Work instructions:
Across the data below, state how many lines hold "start", and reply with nothing but that number.
**** Supplied data
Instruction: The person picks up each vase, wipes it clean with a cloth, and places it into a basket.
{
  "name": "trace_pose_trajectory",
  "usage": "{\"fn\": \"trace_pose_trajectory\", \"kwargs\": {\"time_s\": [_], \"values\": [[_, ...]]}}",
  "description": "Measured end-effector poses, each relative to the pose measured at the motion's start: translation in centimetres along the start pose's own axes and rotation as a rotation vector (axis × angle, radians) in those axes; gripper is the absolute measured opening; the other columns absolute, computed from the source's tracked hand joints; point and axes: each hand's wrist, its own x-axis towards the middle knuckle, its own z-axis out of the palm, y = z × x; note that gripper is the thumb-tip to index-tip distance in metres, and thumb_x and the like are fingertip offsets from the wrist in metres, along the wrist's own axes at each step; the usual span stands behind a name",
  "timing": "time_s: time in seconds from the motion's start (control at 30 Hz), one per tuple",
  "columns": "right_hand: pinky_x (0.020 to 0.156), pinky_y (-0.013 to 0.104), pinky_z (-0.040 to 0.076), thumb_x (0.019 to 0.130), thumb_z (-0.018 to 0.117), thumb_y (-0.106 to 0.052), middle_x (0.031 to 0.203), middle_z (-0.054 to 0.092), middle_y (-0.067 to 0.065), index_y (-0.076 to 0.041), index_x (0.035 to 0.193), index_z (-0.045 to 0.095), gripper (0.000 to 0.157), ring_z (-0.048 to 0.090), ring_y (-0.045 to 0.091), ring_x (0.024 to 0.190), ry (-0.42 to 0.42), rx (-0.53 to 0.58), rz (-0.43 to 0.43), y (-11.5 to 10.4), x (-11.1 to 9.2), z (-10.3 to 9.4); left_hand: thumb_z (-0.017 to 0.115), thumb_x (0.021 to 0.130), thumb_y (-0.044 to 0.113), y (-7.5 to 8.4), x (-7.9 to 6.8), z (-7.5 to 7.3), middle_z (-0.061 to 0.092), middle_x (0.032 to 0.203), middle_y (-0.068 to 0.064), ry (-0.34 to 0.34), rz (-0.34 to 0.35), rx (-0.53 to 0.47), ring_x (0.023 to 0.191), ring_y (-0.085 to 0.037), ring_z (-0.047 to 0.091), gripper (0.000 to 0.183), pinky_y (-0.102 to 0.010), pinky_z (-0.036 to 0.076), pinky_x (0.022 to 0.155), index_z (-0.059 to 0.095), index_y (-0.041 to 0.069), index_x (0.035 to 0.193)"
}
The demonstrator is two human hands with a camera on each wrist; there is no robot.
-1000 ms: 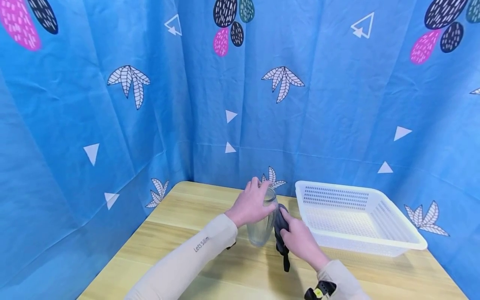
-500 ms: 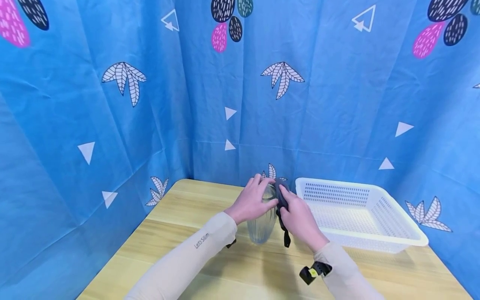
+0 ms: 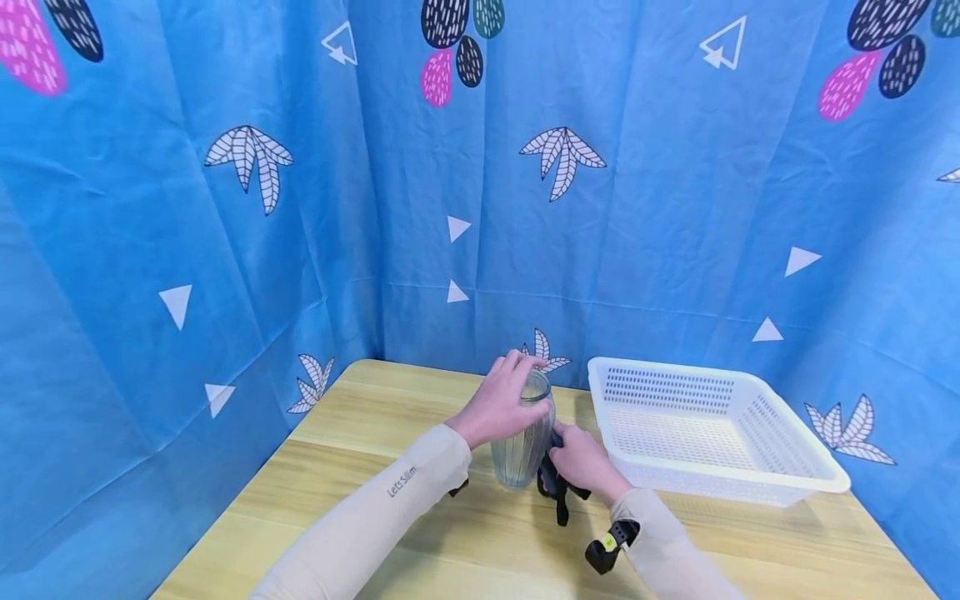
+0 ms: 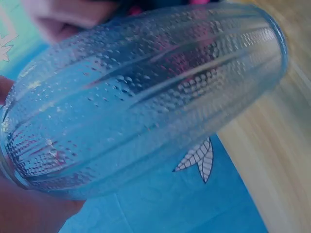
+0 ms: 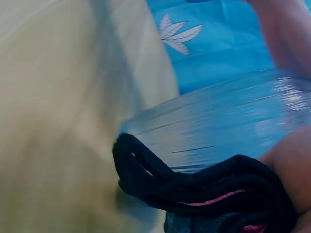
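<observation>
A clear, ribbed glass vase [image 3: 516, 454] stands on the wooden table in the head view. My left hand [image 3: 497, 407] grips it near the rim, fingers over the far side and thumb on the near side. Small dimples cover the vase wall [image 4: 146, 97] in the left wrist view. My right hand [image 3: 587, 460] holds a bunched dark cloth [image 3: 552, 485] against the vase's right side, low down. In the right wrist view the folded cloth [image 5: 218, 187] shows pink edging and lies along the glass [image 5: 209, 126]. Part of the cloth is hidden under my right fingers.
A white perforated plastic basket [image 3: 750, 483] sits on the right of the table [image 3: 375, 417], close to my right hand. Blue patterned curtains [image 3: 480, 183] hang behind the table and along both sides.
My right hand took the cloth up to the vase's rim, then back down its right side toward the base. My left hand keeps its grip in nearly the same place.
</observation>
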Motion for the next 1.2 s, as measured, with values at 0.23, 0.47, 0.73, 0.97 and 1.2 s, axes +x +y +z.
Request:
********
Solution:
2